如何进行rm取决于您希望如何处理不干净的出口。

在干净退出时删除

新的运行失败,直到导致不干净退出的问题得到解决,并手动删除锁文件。

# acquire lock
# do work (code here may call exit, etc.)
rm "$lockfile"

在任何出口删除

只要脚本尚未运行,新的运行就会成功。

trap 'rm "$lockfile"' EXIT

我使用onlineer @脚本的开头:

#!/bin/bash

if [[ $(pgrep -afc "$(basename "$0")") -gt "1" ]]; then echo "Another instance of "$0" has already been started!" && exit; fi
.
the_beginning_of_actual_script

在内存中看到进程的存在是很好的(不管进程的状态是什么);但它对我很有用。

我对现有的答案有以下问题:

Some answers try to clean up lock files and then having to deal with stale lock files caused by e.g. sudden crash/reboot. IMO that is unnecessarily complicated. Let lock files stay. Some answers use script file itself $0 or $BASH_SOURCE for locking often referring to examples from man flock. This fails when script is replaced due to update or edit causing next run to open and obtain lock on the new script file even though another instance holding a lock on the removed file is still running. Few answers use a fixed file descriptor. This is not ideal. I do not want to rely on how this will behave e.g. opening lock file fails but gets mishandled and attempts to lock on unrelated file descriptor inherited from parent process. Another fail case is injecting locking wrapper for a 3rd party binary that does not handle locking itself but fixed file descriptors can interfere with file descriptor passing to child processes. I reject answers using process lookup for already running script name. There are several reasons for it, such as but not limited to reliability/atomicity, parsing output, and having script that does several related functions some of which do not require locking.

这个答案是:

rely on flock because it gets kernel to provide locking ... provided lock file is created atomically and not replaced. assume and rely on lock file being stored on the local filesystem as opposed to NFS. change lock file presence to NOT mean anything about a running instance. Its role is purely to prevent two concurrent instances creating file with same name and replacing another's copy. Lock file does not get deleted, it gets left behind and can survive across reboots. The locking is indicated via flock not via lock file presence. assume bash shell, as tagged by the question.

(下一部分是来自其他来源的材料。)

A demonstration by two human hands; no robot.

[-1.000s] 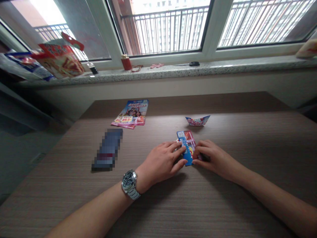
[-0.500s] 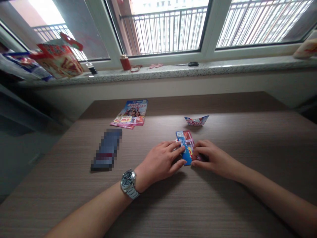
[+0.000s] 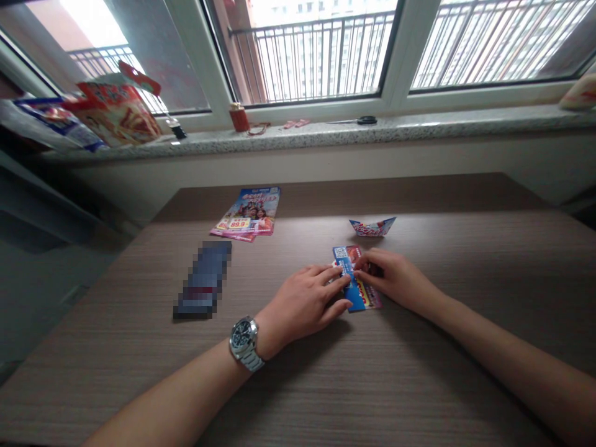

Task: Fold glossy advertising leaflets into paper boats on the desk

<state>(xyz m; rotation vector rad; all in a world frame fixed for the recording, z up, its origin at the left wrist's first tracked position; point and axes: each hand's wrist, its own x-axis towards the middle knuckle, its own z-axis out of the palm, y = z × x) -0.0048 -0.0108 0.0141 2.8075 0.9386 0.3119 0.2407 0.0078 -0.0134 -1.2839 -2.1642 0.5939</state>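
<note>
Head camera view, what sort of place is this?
Probably a room in a home, perhaps a flat: a wood-grain table stands by a wide window, a red packet, apparently food, stands on the stone sill, and a railing shows outside.

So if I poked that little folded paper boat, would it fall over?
The paper boat would probably slide or tip easily, since it looks like thin printed paper. It may feel a bit stiff, because its folds hold it upright on the table.
</note>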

它不是一个联机程序,但是没有注释和错误消息,它足够小:

#!/bin/bash

LOCKFILE=/var/lock/TODO

set -o noclobber
exec {lockfd}<> "${LOCKFILE}" || exit 1
set +o noclobber # depends on what you need
flock --exclusive --nonblock ${lockfd} || exit 1

但我更喜欢注释和错误消息:

#!/bin/bash

# TODO Set a lock file name
LOCKFILE=/var/lock/myprogram.lock

# Set noclobber option to ensure lock file is not REPLACED.
set -o noclobber

# Open lock file for R+W on a new file descriptor
# and assign the new file descriptor to "lockfd" variable.
# This does NOT obtain a lock but ensures the file exists and opens it.
exec {lockfd}<> "${LOCKFILE}" || {
  echo "pid=$$ failed to open LOCKFILE='${LOCKFILE}'" 1>&2
  exit 1
}

# TODO!!!! undo/set the desired noclobber value for the remainder of the script
set +o noclobber

# Lock on the allocated file descriptor or fail
# Adjust flock options e.g. --noblock as needed
flock --exclusive --nonblock ${lockfd} || {
  echo "pid=$$ failed to obtain lock fd='${lockfd}' LOCKFILE='${LOCKFILE}'" 1>&2
  exit 1
}

# DO work here
echo "pid=$$ obtained exclusive lock fd='${lockfd}' LOCKFILE='${LOCKFILE}'"

# Can unlock after critical section and do more work after unlocking
#flock -u ${lockfd};
# if unlocking then might as well close lockfd too
#exec {lockfd}<&-

下面是一种方法,它结合了原子目录锁定和通过PID检查过期锁,如果过期就重新启动。此外,这并不依赖于任何羞怯。

#!/bin/dash

SCRIPTNAME=$(basename $0)
LOCKDIR="/var/lock/${SCRIPTNAME}"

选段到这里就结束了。